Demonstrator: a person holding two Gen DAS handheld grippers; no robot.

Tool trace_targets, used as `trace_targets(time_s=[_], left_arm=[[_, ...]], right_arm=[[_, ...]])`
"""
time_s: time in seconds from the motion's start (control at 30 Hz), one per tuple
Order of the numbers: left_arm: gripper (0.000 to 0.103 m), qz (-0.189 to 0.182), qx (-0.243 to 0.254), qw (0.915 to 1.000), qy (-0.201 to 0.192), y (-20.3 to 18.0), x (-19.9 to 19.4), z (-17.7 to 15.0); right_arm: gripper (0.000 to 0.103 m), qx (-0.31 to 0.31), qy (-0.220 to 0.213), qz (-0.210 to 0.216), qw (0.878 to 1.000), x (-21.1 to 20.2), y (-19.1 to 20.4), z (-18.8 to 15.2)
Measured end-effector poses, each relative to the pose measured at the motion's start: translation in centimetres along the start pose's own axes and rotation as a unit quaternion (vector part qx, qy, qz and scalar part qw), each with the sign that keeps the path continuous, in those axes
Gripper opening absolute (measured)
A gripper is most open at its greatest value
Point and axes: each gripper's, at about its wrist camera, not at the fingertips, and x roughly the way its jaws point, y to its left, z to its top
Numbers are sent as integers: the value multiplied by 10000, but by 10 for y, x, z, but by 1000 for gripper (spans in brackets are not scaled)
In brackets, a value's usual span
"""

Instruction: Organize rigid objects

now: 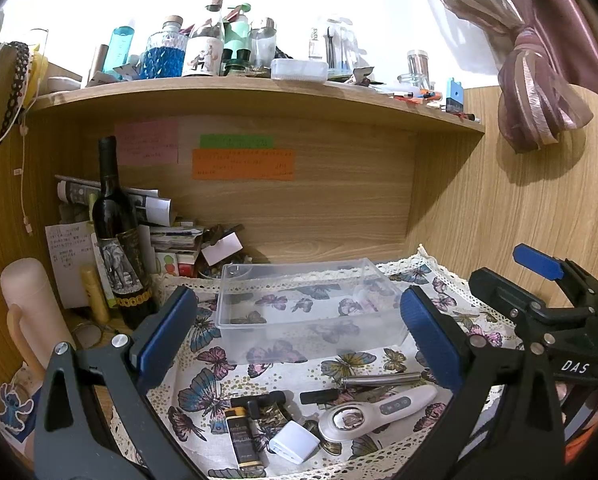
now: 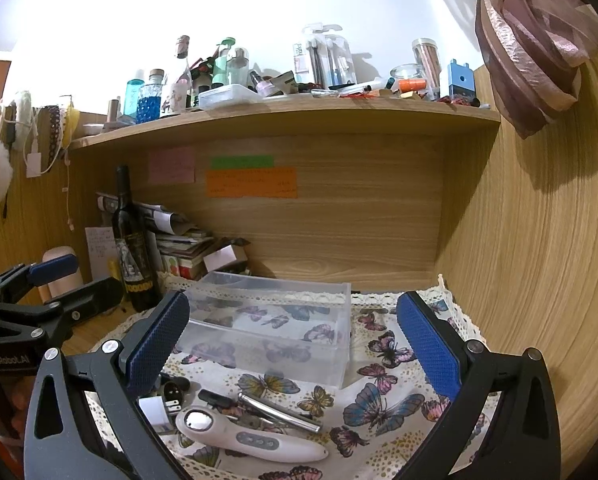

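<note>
A clear plastic box (image 1: 307, 312) stands empty on the butterfly cloth (image 1: 203, 396); it also shows in the right wrist view (image 2: 271, 328). In front of it lie a white handheld device (image 1: 375, 412) (image 2: 247, 436), a silver pen-like tube (image 1: 383, 380) (image 2: 279, 412), a white charger plug (image 1: 295, 442) (image 2: 155, 410), a black-gold lighter (image 1: 245, 440) and a small black stick (image 1: 321, 397). My left gripper (image 1: 299, 340) is open and empty above the cloth. My right gripper (image 2: 295, 344) is open and empty, to the right of the left one.
A dark wine bottle (image 1: 119, 240), a pink flask (image 1: 31, 308) and stacked papers and boxes (image 1: 171, 240) crowd the left back corner. A wooden shelf (image 1: 259, 96) full of bottles runs overhead. A wood wall (image 2: 539, 260) and a tied curtain (image 1: 539, 92) are on the right.
</note>
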Motion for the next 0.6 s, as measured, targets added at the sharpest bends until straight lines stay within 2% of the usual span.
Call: trace_targets(time_s=[0.6], left_arm=[[103, -6, -7, 10000, -11, -1, 1, 0]], right_arm=[[103, 73, -17, 26, 10000, 1, -3, 2]])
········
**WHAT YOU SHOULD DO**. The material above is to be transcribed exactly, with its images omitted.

**REPLY TO THE TASK**.
Demonstrator: a person holding two Gen DAS handheld grippers; no robot.

Tool trace_targets, used as `trace_targets(time_s=[_], left_arm=[[_, ...]], right_arm=[[_, ...]])`
"""
time_s: time in seconds from the motion's start (control at 30 Hz), one per tuple
Order of the numbers: left_arm: gripper (0.000 to 0.103 m), qz (-0.189 to 0.182), qx (-0.243 to 0.254), qw (0.915 to 1.000), qy (-0.201 to 0.192), y (-20.3 to 18.0), x (-19.9 to 19.4), z (-17.7 to 15.0); right_arm: gripper (0.000 to 0.103 m), qx (-0.31 to 0.31), qy (-0.220 to 0.213), qz (-0.210 to 0.216), qw (0.878 to 1.000), x (-21.1 to 20.2), y (-19.1 to 20.4), z (-18.8 to 15.2)
Measured end-effector poses, each relative to the pose measured at the motion's start: translation in centimetres along the start pose's own axes and rotation as a unit quaternion (vector part qx, qy, qz and scalar part qw), each with the sign that keeps the path continuous, in those axes
Gripper opening absolute (measured)
A gripper is most open at its greatest value
Point and axes: each gripper's, at about its wrist camera, not at the fingertips, and x roughly the way its jaws point, y to its left, z to its top
Numbers are sent as integers: the value multiplied by 10000, but by 10 for y, x, z, but by 1000 for gripper (spans in brackets are not scaled)
In brackets, a value's usual span
"""

Instruction: Organize rigid objects

now: 
now: 

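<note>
A clear plastic box (image 1: 307, 312) stands empty on the butterfly cloth (image 1: 203, 396); it also shows in the right wrist view (image 2: 271, 328). In front of it lie a white handheld device (image 1: 375, 412) (image 2: 247, 436), a silver pen-like tube (image 1: 383, 380) (image 2: 279, 412), a white charger plug (image 1: 295, 442) (image 2: 155, 410), a black-gold lighter (image 1: 245, 440) and a small black stick (image 1: 321, 397). My left gripper (image 1: 299, 340) is open and empty above the cloth. My right gripper (image 2: 295, 344) is open and empty, to the right of the left one.
A dark wine bottle (image 1: 119, 240), a pink flask (image 1: 31, 308) and stacked papers and boxes (image 1: 171, 240) crowd the left back corner. A wooden shelf (image 1: 259, 96) full of bottles runs overhead. A wood wall (image 2: 539, 260) and a tied curtain (image 1: 539, 92) are on the right.
</note>
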Motion for the next 0.6 s, as measured, targets added at the sharpest bends until straight lines stay within 2% of the usual span.
Call: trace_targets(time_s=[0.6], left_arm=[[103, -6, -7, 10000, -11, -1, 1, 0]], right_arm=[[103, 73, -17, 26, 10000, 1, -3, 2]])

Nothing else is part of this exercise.